*Directions*
Repeat what the lines below say, word for word, and skip every image.

*Source material*
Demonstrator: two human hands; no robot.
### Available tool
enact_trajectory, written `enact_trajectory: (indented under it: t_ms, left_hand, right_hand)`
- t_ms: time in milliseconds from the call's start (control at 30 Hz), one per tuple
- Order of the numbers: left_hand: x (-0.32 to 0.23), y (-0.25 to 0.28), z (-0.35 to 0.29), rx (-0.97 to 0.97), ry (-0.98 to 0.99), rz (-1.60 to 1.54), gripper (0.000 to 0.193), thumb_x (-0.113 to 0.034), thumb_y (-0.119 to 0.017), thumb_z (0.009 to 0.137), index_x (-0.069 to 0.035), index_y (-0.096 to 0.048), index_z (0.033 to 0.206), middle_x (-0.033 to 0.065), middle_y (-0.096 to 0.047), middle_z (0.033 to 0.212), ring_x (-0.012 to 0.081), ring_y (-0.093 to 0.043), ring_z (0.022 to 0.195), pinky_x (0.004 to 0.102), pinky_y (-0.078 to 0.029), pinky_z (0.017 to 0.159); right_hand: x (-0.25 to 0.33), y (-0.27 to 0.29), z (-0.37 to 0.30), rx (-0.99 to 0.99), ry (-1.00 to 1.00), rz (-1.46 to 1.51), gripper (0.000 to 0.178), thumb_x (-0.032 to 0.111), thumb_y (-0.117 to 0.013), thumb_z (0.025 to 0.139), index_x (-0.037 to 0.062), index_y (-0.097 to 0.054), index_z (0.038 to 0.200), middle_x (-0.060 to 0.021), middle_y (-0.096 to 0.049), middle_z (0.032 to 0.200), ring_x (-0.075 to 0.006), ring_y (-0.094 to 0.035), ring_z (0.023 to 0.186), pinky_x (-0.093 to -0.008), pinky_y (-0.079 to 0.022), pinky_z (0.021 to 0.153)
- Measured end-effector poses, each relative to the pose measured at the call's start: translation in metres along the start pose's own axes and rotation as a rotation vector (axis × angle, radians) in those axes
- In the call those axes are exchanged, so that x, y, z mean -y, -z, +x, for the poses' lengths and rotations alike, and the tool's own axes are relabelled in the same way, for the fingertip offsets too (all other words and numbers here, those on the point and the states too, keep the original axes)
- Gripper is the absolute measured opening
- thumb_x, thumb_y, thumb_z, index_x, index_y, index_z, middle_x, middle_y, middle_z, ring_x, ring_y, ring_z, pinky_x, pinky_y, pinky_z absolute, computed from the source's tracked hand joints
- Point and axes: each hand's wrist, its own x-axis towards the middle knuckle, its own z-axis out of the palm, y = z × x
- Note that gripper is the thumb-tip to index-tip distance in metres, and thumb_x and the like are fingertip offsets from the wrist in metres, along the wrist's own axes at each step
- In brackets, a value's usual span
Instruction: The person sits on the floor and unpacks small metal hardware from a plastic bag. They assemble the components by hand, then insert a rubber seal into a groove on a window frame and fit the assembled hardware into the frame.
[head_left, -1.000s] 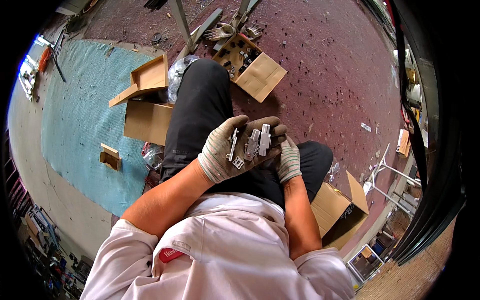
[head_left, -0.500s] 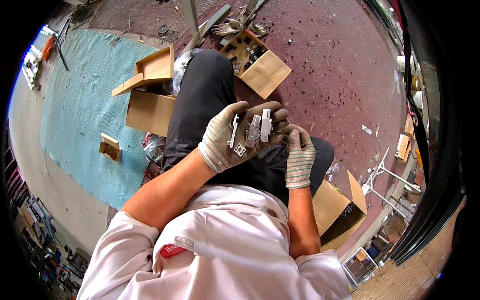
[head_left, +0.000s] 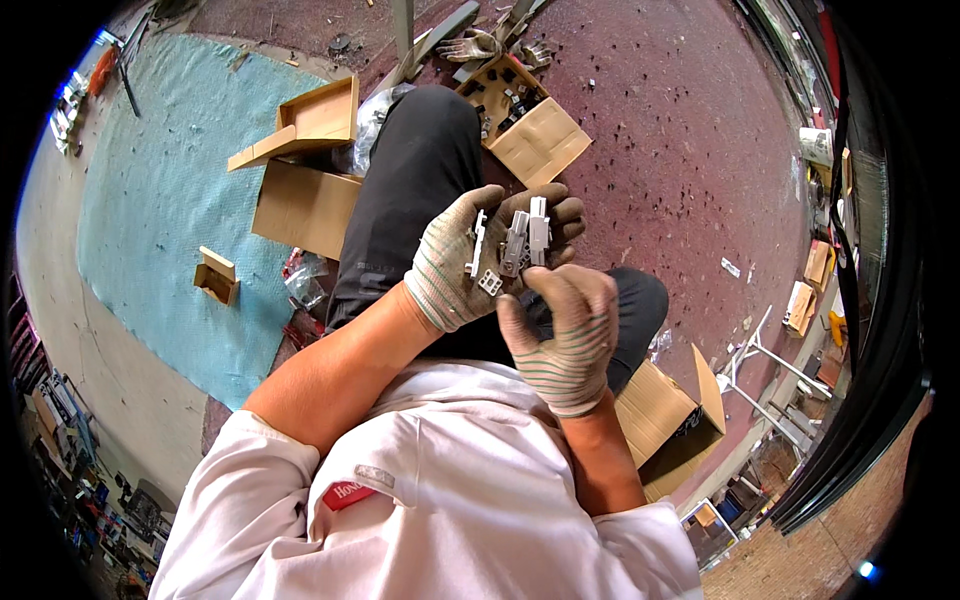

*Solution below*
Demonstrator: two human hands; no robot.
### Available tool
enact_trajectory, written `enact_trajectory: (indented under it: t_ms, left_hand, right_hand)`
- t_ms: time in milliseconds from the call's start (control at 30 Hz), one per tuple
- Order of the numbers: left_hand: x (-0.32 to 0.23), y (-0.25 to 0.28), z (-0.35 to 0.29), rx (-0.97 to 0.97), ry (-0.98 to 0.99), rz (-1.60 to 1.54), gripper (0.000 to 0.193), thumb_x (-0.113 to 0.034), thumb_y (-0.119 to 0.017), thumb_z (0.009 to 0.137), index_x (-0.069 to 0.035), index_y (-0.096 to 0.048), index_z (0.033 to 0.206), middle_x (-0.033 to 0.065), middle_y (-0.096 to 0.047), middle_z (0.033 to 0.212), ring_x (-0.012 to 0.081), ring_y (-0.093 to 0.043), ring_z (0.022 to 0.195), pinky_x (0.004 to 0.102), pinky_y (-0.078 to 0.029), pinky_z (0.017 to 0.159); right_hand: x (-0.25 to 0.33), y (-0.27 to 0.29), z (-0.37 to 0.30), rx (-0.99 to 0.99), ry (-1.00 to 1.00), rz (-1.46 to 1.51), gripper (0.000 to 0.178), thumb_x (-0.032 to 0.111), thumb_y (-0.117 to 0.013), thumb_z (0.025 to 0.139), index_x (-0.037 to 0.062), index_y (-0.097 to 0.054), index_z (0.038 to 0.200), middle_x (-0.060 to 0.021), middle_y (-0.096 to 0.049), middle_z (0.032 to 0.200), ring_x (-0.075 to 0.006), ring_y (-0.094 to 0.035), ring_z (0.023 to 0.186), pinky_x (-0.093 to -0.008), pinky_y (-0.079 to 0.022), pinky_z (0.021 to 0.153)
- Measured end-effector poses, each relative to the pose measured at the call's start: translation in metres along the start pose's own axes and rotation as a rotation vector (axis × angle, radians) in those axes
- In the call those axes are exchanged, so that x, y, z mean -y, -z, +x, for the poses' lengths and rotations alike, and the tool's own axes are relabelled in the same way, for the fingertip offsets too (all other words and numbers here, those on the point and the states too, keep the original axes)
- Gripper is the absolute measured opening
- thumb_x, thumb_y, thumb_z, index_x, index_y, index_z, middle_x, middle_y, middle_z, ring_x, ring_y, ring_z, pinky_x, pinky_y, pinky_z absolute, computed from the source's tracked hand joints
- Point and axes: each hand's wrist, its own x-axis towards the middle knuckle, its own z-axis out of the palm, y = z × x
- Note that gripper is the thumb-tip to index-tip distance in metres, and thumb_x and the like are fingertip offsets from the wrist in metres, along the wrist's own axes at each step
- In brackets, a value's usual span
Instruction: The person sits on the floor and unpacks small metal hardware from a plastic bag. They assemble the components by hand, then insert a rubber seal into a groove on a window frame and fit the assembled hardware into the frame.
[head_left, -1.000s] 
[head_left, -0.500s] 
[head_left, +0.000s] 

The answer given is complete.